Omadoy Otakuziyeva

Personal information
- Born: 4 April 1996 (age 30)

Sport
- Country: Uzbekistan
- Sport: Weightlifting
- Weight class: 75 kg

Medal record
Women's weightlifting
Representing Uzbekistan
Asian Games
| Silver medal – second place | 2018 Jakarta–Palembang | 75 kg |
Islamic Solidarity Games
| Bronze medal – third place | 2017 Baku | 75 kg |
Asian Indoor and Martial Arts Games
| Silver medal – second place | 2017 Ashgabat | 75 kg |

= Omadoy Otakuziyeva =

Uzbekistani weightlifter (born 1996)

Omadoy Otakuziyeva (born 4 April 1996) is an Uzbekistani weightlifter.
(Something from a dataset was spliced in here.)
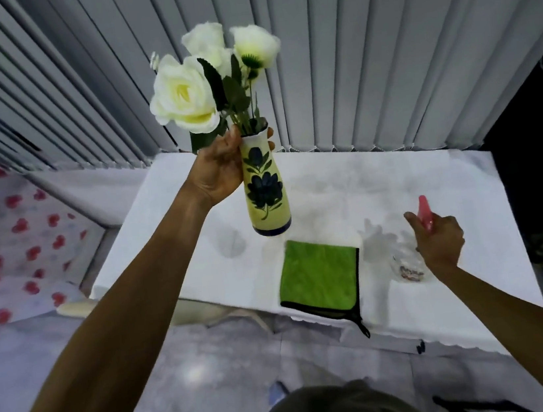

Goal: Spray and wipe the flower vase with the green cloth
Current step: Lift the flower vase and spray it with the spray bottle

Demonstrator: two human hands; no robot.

She won the silver medal in the women's 75 kg event at the 2018 Asian Games held in Jakarta, Indonesia.

In 2017, Otakuziyeva won the bronze medal in the women's 75 kg event at the Islamic Solidarity Games held in Baku, Azerbaijan. In that same year, she also won the silver medal in the women's 75 kg event at the 2017 Asian Indoor and Martial Arts Games held in Ashgabat, Turkmenistan.